The issue of school discipline reform, specifically reduction in the use of suspension and expulsion, has been well researched and discussed at length in numerous policy fora.  When developing the discipline guidance under review today, ED staff met diligently with stakeholder groups prior to finalizing it. The groups invited to today’s meeting had the opportunity to weigh in at that time. NDRN believes it is an inefficient use of government resources to begin this process all over again.

An important goal of this discipline guidance and related school climate reforms, is to provide teachers and administrators evidence based practices that teach and promote better behavior, especially as a response to low-level missteps, to avoid the use of suspension and expulsion. When properly supported, these approaches prevent the fights like the ones described by John Ekblad from occurring in the first place, and result in a more positive school environment for all students. Reform was needed because suspension and expulsion impact certain groups of students more severely than others, and implicit bias must be prevented from impacting the decisions of school staff meting out discipline. Other legislative reform efforts, including the reauthorization of the IDEA in 2004, came to the same conclusion.

“School staff need the resources, support and time to implement evidence based practices that prevent the need to remove students who engage in minor misbehavior from school,” continued Decker. “What they do not need is the chaos caused by changing the rules mid-stream.”

Additional Information: Schools Are Safer Now Post Reform

As was explained in a recent report, one of many on this topic, reducing suspension and expulsion does not result in chaos and injury.  Permitting its use for minor infractions results in hours of lost instruction for students from particular groups and results in inequality.  See for example: Lost Instruction: The Disparate Impact of the School Discipline Gap in California, Center for Civil Rights Remedies, Center for Civil Rights Remedies, Authors: Daniel J. Losen and Amir Whitaker, October 24, 2017)
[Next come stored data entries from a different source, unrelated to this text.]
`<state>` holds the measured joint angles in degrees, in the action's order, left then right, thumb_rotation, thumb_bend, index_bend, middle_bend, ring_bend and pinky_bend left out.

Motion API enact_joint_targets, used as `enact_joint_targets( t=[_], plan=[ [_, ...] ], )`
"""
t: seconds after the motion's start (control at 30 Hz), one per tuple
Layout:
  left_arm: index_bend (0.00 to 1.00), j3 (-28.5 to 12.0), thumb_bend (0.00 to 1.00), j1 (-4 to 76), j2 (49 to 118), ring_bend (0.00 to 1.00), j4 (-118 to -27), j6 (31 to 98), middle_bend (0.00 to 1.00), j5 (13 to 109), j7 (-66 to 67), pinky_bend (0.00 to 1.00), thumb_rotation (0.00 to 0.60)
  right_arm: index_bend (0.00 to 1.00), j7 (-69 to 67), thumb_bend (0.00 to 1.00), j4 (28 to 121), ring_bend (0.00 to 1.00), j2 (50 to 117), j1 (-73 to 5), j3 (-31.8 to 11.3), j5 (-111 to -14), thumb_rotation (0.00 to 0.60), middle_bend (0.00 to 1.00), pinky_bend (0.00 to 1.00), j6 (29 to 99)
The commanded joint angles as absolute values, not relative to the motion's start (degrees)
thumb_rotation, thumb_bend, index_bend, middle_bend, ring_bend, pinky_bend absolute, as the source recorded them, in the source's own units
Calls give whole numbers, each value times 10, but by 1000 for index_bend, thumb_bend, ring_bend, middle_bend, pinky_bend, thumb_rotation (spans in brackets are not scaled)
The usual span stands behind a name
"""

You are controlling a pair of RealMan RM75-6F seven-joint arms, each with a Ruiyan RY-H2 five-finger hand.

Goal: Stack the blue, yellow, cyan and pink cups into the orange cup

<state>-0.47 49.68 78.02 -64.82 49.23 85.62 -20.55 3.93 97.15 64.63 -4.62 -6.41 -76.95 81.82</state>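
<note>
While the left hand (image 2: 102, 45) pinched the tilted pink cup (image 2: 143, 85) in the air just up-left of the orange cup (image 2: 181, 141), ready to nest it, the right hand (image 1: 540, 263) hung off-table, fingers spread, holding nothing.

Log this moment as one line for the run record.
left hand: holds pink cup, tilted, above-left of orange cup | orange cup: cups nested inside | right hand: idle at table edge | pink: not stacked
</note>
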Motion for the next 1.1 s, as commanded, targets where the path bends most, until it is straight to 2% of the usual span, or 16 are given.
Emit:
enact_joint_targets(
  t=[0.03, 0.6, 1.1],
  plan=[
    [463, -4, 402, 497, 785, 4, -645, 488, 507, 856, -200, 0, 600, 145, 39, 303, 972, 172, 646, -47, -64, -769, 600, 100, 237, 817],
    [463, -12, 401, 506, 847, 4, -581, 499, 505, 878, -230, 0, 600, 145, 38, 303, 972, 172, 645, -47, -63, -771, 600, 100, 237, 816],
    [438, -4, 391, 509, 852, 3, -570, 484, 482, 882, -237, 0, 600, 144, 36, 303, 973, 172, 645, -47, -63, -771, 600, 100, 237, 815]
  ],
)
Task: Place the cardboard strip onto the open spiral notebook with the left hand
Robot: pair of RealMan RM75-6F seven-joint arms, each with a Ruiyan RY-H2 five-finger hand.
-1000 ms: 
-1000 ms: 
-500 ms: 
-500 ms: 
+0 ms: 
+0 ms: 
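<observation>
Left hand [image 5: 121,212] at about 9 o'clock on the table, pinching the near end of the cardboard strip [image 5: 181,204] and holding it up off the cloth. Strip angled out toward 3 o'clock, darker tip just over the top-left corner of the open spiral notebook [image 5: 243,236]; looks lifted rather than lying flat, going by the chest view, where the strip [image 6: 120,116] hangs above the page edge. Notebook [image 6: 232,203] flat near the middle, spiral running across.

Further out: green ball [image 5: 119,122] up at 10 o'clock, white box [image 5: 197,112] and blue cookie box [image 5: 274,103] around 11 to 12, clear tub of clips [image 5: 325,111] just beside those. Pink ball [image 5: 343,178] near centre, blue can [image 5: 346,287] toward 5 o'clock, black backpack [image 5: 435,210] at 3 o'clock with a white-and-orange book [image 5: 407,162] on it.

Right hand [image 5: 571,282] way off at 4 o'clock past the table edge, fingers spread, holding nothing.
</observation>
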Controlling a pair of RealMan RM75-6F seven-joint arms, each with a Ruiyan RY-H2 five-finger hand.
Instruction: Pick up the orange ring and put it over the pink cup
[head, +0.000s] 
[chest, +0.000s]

“…Most notable is that the survey results on students’ sense of safety for the most recent year available, 2016-17, (figure 7) show that safety ratings for middle and high school students are at the highest level in five years, higher than before the new suspension policy was implemented and more than making up the initial decline. Specifically, following the initial dip, LAUSD students’ reported sense of safety grew to 88% for the middle school and 84% for the high school—the highest it has been for students in those groups in the last 5 years. This evidence runs counter to the frequent argument that a policy change intended to lower the use of suspension will cause the learning environment to become chaotic and unsafe.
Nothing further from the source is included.